### ACTIVITY
Print every line exactly as it appears in the material below.

### INFORMATION SHOWN
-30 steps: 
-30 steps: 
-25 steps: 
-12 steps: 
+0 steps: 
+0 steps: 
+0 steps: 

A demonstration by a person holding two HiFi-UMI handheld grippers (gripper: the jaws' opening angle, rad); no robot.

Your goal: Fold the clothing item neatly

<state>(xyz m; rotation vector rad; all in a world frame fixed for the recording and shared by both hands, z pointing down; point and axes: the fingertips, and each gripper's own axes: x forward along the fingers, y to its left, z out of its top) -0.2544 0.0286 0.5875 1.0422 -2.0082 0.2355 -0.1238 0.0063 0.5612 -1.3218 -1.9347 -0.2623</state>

### SOLUTION TO THIS PROBLEM
-30 steps: 
-30 steps: 
-25 steps: 
-12 steps: 
+0 steps: 
+0 steps: 
+0 steps: 

A demonstration by a person holding two HiFi-UMI handheld grippers (gripper: the jaws' opening angle, rad); no robot.

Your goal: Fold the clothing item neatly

<state>(xyz m; rotation vector rad; all in a world frame fixed for the recording and shared by both hands, z pointing down; point and axes: the fingertips, and each gripper's own axes: x forward along the fingers, y to its left, z out of its top) -0.2544 0.0286 0.5875 1.0422 -2.0082 0.2355 -0.1238 0.0063 0.5612 -1.3218 -1.9347 -0.2623</state>

What appears above is the full answer.